• Articolo , 8 maggio 2008
  • Greendex, la classifica dei comportamenti “verdi” dei consumatori

  • Ai primi posti India e Brasile, mentre i Paesi occidentali risultano i meno attenti negli acquisti

La National Geographic Society, in collaborazione con la GlobeScan (società di studi demoscopici), ha condotto uno studio di misurazione e controllo dei progressi compiuti dai consumatori verso uno stile di vita ecologicamente sostenibile.
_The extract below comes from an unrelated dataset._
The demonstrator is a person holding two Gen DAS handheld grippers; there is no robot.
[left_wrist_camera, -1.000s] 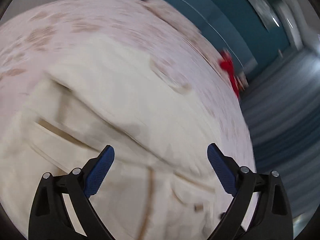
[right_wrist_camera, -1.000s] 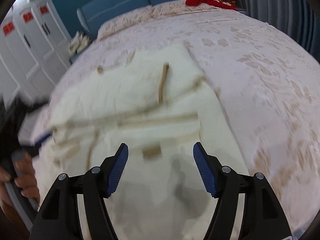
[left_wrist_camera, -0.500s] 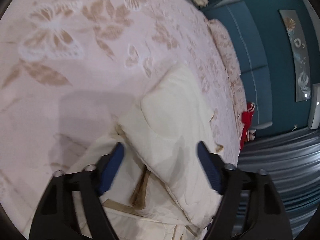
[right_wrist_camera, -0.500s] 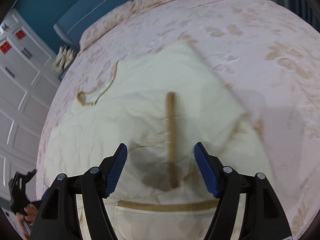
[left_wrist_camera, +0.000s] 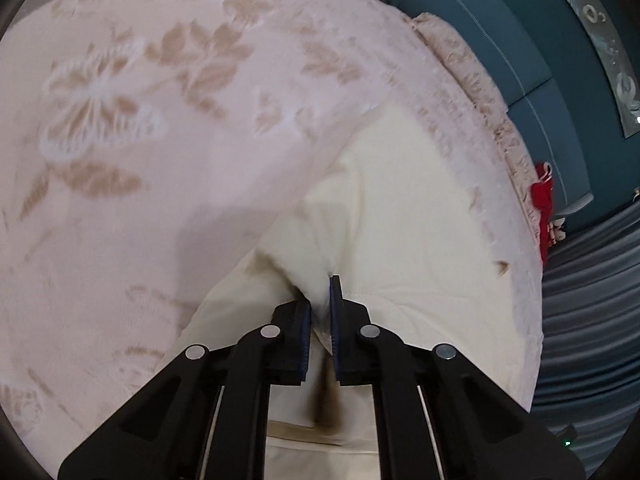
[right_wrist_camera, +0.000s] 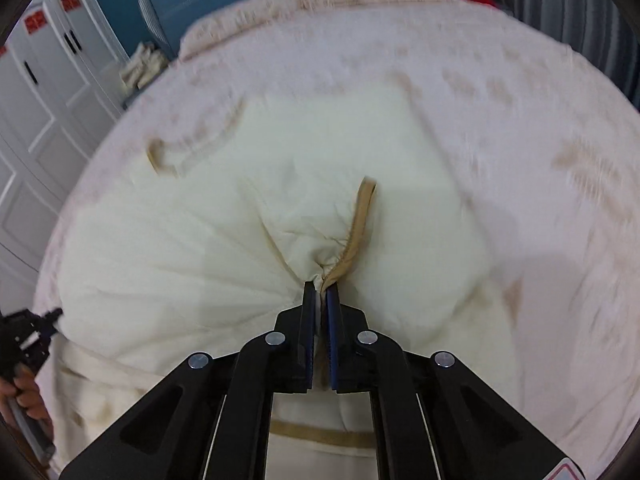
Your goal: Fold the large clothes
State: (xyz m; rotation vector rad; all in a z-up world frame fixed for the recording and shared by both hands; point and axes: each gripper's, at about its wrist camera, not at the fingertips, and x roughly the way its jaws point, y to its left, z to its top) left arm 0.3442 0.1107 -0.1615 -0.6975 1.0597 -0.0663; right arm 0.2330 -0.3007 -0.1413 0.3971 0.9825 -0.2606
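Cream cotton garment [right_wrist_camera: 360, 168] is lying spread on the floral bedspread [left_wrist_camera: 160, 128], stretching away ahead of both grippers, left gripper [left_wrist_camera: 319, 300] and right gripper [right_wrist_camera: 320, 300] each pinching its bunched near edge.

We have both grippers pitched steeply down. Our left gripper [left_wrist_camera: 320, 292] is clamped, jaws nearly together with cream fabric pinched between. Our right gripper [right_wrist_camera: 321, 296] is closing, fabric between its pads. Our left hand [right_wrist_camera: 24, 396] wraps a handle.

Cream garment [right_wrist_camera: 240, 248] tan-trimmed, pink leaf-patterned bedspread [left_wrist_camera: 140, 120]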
L’indagine è stata applicata a 14mila persone in 14 Paesi sparsi in tutto il mondo; tramite l’elaborazione un nuovo indice chiamato “Greendex”, esperti internazionali hanno predisposto una serie di domande sui comportamenti in casa, nei trasporti e nei consumi, e ad ogni intervistato è stato dato un punteggio fino a cento. La ricerca ha portato a una classifica che vede ai primi posti India e Brasile (con 60 punti ciascuno) seguiti dalla Cina (56,1), Messico (54,3), Ungheria (53,2) e la Russia (52,4). I consumatori meno responsabili risultano essere proprio gli occidentali, che nonostante il continuo bombardamento di messaggi e consigli a favore di comportamenti sostenibili, continuano a non modificare i propri stili di vita. I punteggi più bassi sono andati a Francia (48,7), Canada (48,5) e USA (44). Le differenze tra stati emergenti e stati ricchi non risiedono solo nelle differenti condizioni economiche (es. minori auto o oggetti elettronici), ma anche nella mentalità: ad esempio, solo il 15% degli intervistati americani afferma di minimizzare il consumo di acqua, mentre percentuali molto più alte si trovano negli altri Paesi.